Is it one of those things where it’s like “Oh, eating bacon makes it 14% more likely that you’ll get cancer” but in actually translates that without bacon 49 people out of 100 000 will develop cancer and with bacon 57 people out of 100 000 will develop cancer (don’t double check those numbers, making the comparison from memory and can’t be bother to check what the actual fear mongering numbers were).

Anyway… More to the point, as far as I have come to understand, animals tend to store bad stuff such as toxins etcetera in their fat tissue.

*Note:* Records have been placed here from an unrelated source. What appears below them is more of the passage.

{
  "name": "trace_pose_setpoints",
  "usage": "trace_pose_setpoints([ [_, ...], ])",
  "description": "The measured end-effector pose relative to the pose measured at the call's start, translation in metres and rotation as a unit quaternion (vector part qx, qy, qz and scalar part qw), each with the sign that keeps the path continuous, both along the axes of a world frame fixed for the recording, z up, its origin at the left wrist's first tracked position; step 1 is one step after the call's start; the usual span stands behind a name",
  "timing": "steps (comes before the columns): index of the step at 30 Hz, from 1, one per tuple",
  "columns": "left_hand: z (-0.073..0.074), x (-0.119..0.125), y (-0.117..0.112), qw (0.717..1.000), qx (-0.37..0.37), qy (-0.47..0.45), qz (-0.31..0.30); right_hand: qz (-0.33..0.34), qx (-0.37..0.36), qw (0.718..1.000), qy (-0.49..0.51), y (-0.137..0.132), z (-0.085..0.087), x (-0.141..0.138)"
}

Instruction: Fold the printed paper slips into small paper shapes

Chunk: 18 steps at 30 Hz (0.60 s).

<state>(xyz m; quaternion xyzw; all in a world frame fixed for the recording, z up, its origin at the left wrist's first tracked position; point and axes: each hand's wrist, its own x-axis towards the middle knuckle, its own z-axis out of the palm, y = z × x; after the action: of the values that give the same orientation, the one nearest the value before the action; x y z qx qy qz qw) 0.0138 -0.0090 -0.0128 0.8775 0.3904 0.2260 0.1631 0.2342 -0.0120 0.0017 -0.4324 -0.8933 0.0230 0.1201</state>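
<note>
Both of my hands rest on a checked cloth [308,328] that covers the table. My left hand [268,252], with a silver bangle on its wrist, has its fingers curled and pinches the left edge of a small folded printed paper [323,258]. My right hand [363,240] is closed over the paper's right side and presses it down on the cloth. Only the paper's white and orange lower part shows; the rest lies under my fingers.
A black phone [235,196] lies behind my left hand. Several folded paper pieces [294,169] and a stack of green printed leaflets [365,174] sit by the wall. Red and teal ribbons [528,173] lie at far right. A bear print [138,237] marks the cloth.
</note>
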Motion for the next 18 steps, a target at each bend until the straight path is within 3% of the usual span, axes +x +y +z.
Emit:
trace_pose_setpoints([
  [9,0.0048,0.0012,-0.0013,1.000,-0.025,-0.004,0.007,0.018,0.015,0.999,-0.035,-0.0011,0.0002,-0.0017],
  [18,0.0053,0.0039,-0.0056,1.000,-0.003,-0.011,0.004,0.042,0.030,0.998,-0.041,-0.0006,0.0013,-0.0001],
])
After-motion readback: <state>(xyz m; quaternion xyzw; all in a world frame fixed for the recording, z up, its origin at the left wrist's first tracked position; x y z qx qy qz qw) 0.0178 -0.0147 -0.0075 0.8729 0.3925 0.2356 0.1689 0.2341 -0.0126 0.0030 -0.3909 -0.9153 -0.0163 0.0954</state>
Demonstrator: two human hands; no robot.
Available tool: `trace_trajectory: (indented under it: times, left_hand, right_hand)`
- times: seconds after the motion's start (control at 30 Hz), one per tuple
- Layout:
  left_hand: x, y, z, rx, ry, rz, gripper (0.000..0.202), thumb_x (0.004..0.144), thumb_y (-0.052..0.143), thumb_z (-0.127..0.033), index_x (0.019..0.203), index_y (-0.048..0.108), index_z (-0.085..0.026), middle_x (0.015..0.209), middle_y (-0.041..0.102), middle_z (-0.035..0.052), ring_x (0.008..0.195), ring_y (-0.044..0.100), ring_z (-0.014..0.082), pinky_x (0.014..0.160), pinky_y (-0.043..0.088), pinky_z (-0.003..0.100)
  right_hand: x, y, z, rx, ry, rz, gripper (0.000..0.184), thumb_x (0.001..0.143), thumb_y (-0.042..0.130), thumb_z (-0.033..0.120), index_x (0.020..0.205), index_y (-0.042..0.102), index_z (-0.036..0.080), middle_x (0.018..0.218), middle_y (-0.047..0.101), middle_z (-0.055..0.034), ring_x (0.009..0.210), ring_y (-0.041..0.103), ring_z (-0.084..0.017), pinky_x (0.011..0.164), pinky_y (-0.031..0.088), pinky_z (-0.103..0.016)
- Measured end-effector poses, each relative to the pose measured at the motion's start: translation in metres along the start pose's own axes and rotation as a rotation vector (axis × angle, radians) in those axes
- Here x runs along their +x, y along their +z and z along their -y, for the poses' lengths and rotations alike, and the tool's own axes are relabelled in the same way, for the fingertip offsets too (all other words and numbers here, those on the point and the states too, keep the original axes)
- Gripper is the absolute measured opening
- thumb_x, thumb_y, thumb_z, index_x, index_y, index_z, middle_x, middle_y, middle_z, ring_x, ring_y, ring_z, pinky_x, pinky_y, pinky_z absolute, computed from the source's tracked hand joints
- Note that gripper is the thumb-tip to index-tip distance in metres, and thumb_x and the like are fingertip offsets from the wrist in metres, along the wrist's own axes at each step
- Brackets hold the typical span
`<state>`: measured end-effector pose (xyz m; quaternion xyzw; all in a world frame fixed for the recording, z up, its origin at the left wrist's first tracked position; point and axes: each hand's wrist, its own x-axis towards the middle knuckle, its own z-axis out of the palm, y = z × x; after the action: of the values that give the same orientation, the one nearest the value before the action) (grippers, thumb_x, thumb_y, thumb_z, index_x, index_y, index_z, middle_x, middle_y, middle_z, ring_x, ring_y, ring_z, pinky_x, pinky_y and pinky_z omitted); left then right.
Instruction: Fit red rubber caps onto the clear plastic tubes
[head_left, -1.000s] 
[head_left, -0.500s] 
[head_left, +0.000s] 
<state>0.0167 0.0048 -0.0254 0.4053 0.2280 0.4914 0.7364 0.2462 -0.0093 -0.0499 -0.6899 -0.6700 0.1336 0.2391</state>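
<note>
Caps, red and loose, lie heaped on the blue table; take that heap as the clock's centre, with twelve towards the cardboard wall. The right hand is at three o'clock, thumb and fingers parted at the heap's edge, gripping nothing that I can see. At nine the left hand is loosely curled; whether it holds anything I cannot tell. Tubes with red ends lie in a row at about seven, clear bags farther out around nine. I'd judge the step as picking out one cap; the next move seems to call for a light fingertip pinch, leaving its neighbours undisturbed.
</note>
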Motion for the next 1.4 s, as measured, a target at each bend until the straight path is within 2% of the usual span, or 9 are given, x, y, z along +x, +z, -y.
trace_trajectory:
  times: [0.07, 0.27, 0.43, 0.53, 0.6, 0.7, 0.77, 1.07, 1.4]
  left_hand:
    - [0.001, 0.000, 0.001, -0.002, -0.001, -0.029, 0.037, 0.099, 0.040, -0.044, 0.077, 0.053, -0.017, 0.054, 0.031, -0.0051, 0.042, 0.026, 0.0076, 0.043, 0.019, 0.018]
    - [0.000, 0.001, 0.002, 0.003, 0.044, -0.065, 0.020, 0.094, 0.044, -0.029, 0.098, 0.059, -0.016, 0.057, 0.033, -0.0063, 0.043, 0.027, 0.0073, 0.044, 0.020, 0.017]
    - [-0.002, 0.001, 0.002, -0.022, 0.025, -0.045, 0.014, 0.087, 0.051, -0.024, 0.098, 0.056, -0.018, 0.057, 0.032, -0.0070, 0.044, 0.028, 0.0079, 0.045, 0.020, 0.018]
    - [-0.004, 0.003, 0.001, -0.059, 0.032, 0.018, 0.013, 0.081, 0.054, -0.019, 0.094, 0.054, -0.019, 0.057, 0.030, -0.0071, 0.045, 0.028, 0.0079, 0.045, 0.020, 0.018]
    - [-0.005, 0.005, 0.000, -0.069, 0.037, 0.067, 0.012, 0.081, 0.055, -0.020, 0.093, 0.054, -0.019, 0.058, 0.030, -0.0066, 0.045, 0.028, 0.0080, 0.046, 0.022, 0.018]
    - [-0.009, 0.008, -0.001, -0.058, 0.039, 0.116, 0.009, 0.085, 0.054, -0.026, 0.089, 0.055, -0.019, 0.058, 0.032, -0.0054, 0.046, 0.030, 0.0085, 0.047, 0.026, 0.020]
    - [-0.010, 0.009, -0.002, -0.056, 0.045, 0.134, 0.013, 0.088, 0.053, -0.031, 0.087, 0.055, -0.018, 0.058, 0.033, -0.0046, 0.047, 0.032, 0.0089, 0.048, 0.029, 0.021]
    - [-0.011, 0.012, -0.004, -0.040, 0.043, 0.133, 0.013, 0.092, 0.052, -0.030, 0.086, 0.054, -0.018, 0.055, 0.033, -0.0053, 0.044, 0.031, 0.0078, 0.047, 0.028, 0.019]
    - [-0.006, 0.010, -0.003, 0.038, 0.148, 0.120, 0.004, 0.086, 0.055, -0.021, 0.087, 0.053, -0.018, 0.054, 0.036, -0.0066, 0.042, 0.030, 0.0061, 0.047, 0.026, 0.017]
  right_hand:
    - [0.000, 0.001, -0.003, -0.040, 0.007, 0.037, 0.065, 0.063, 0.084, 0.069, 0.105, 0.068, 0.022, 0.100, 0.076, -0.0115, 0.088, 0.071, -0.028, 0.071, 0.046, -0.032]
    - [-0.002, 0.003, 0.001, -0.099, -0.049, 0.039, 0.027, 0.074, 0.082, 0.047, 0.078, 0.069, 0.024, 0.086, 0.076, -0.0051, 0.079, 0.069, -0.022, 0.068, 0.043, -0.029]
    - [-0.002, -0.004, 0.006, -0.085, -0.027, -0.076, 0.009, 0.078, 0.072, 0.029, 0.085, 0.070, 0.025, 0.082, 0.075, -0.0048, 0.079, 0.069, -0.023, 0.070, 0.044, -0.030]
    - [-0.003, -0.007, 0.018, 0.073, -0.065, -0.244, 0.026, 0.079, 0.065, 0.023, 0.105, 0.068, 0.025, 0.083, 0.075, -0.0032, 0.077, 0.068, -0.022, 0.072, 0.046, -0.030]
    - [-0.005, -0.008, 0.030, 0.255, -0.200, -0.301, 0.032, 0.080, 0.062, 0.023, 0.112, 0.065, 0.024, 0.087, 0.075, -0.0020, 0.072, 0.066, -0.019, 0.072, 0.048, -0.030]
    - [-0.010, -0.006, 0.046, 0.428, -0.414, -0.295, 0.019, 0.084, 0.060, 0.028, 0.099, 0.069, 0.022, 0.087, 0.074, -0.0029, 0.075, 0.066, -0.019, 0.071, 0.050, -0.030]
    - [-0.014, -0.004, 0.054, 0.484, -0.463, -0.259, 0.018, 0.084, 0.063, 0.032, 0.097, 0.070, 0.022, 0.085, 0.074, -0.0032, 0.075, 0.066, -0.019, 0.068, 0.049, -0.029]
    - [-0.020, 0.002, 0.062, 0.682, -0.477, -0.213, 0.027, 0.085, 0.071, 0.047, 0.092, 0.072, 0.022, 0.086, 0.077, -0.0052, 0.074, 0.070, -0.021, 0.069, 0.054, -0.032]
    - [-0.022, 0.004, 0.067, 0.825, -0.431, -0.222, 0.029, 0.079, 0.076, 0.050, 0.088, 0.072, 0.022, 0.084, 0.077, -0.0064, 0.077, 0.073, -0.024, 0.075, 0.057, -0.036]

This is problematic given how a lot of farm animals are reared today and that overall it could very well be argued that being a living organism on planet earth right now as opposed to 800 years ago is far more likely to expose you to a bunch of pollution that just wasn’t around back then. Anything from heavy metals, to asphalt particles, you name it. And then there’s that notion that I don’t know if it has been confirmed or debunked that vegetables just a hundred years ago were more nutrient dense which would surely have an impact on the quality of the meat if this were true. Maybe lean meat and eggs is the way to workaround this.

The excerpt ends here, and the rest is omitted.